Mijn vriend belt gelijk mijn schoonouders die op ongveer 20 minuten rijden wonen. We besluiten mijn dochter mee te nemen naar het ziekenhuis en spreken af dat ze haar daar komen ophalen. In de auto puf ik de ene na de andere wee weg en op de achtergrond hoor ik mijn dochtertje zeggen: “Rustig maar mama”. Hoe lief! De rit naar het ziekenhuis valt mee, gelukkig nog niet zoveel boeren op de weg. Eenmaal aangekomen, begeef ik mij naar een bevalkamer en probeer ik in mijzelf te keren. Ik heb op dat moment 4 centimeter ontsluiting.
Mijn schoonouders blijken wel last te hebben van files op de weg en zullen er uiteindelijk drie uur over doen om mijn dochter op te halen. Ik merk er weinig van, maar een peuter van nog geen drie jaar kan je niet “vasthouden”in een bevalkamer. Mijn vriend besluit haar een aantal rondleidingen te geven door het ziekenhuis. Ze drinkt appelsap en heeft de tijd van haar leven. Wel merk ik dat ik regelmatig vraag of ze al opgehaald is. Iets wat mij toch bezighoud, omdat ik graag mijn vriend bij me wil hebben. Na 1,5 uur zit ik op de 5 centimeter. Ondertussen worden de weeën sterker en vraag ik om pijnstilling. Ik besluit voor lachgas te gaan. “Wow”, is mijn eerste gedachte, “dit is lekker”. Ik word zo stoned als een garnaal, maar dit haalt de scherpe kantjes er vanaf. De verloskundige meldt ondertussen dat mijn dochter is opgehaald en ik merk dat mijn lijf zich meer ontspant.
Terwijl ik high ben, vertel ik haar nog een verhaal over Rembrandt van Rijn waar ik laatst een docu over gezien heb. En dan vooral over het bevallen in die tijd. Ze hoort het met volle aandacht aan. Vanaf de 6 centimeter worden de weeën weer krachtiger en merk ik dat het lachgas niet meer goed werkt. Ik raak even uit balans als de weeën nog pijnlijker worden en ik smeek ondertussen om een ruggenprik. Die ruggenprik die ik ook had bij mijn eerste bevalling en die zo goed beviel. Maar ook weet ik dat mijn ontsluiting snel gaat en dat ik hem waarschijnlijk niet ga krijgen. Ook denk ik aan de vorige keer. Toen heb ik 1,5 uur moeten wachten op de anesthesist die één voet in mijn kamer zette en toen werd opgeroepen voor een spoedje. Een kerel had zes hardgekookte eieren in zijn achterste gestopt en moesten chirurgisch verwijderd worden. Iets wat hij ons met een klein lachje naderhand vertelde. Een pompje kan ik krijgen, morfine, het klinkt als muziek in de oren. Als er maar iets van zwaardere pijnstilling komt.

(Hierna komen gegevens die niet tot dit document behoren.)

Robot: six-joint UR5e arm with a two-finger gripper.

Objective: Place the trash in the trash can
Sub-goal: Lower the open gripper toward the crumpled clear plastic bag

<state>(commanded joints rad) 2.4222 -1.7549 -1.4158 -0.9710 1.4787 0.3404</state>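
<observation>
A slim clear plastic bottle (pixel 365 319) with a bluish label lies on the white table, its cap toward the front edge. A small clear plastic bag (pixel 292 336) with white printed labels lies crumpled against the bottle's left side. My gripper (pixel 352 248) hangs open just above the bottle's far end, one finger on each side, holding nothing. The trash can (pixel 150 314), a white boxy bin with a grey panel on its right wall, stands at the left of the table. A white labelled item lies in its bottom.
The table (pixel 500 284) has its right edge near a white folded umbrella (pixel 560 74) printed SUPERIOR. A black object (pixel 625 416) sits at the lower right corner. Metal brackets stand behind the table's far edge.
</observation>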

Ik word naar de andere kant van de gang gereden en binnen een klein uurtje zit ik met een knop in mijn handen die ik zo vaak als ik wil mag indrukken. De weeën zijn nog steeds pijnlijk, maar het hele scherpe is er vanaf. De laatste centimeters zijn het pittigst. Maar ik ben er echt bijna! “Ik moet poepen”, schreeuw ik op een gegeven moment. Ik heb 10 centimeter, maar er zit nog een “randje” wat iets verweekt moet worden. “Fuck het randje”, denk ik, “het kind komt er nu uit”. De gynaecoloog probeert het “randje” iets te strippen, maar het lukt niet. Toch kan ik de persweeën niet meer ophouden en mag ik zachtjes mee persen. Het gaat goed. Het persen vind ik zelfs een soort van leuk. Ik mag wat doen en wil al mijn oerkracht in de strijd gooien.
Het hoofdje komt langzaam te voorschijn, maar ook een handje naast zijn hoofd. Zijn armpje zit om zijn nek heen. De alarmknop wordt ingedrukt en ineens staan er 15 mannen in mijn kamer. Ik krijg er weinig van mee, maar ineens zie ik een man naast me staan en wordt mijn vriend gevraagd om even een stapje opzij te doen. Ik hoor iets over een knip en denk: “Shit, dat wil ik niet”. Ik word gevraagd om alles te geven en uiteindelijk na 11 minuten persen mag ik Lenny aanpakken. “Wat een rit weer”, denk ik, “en wat ben ik blij dat het voorbij is”. Ik bewonder mijn baby die erg blauw is van het “vastzitten” en begint het uit te schreeuwen. Ik heb het weer gedaan! En dat in nog geen 6 uurtjes.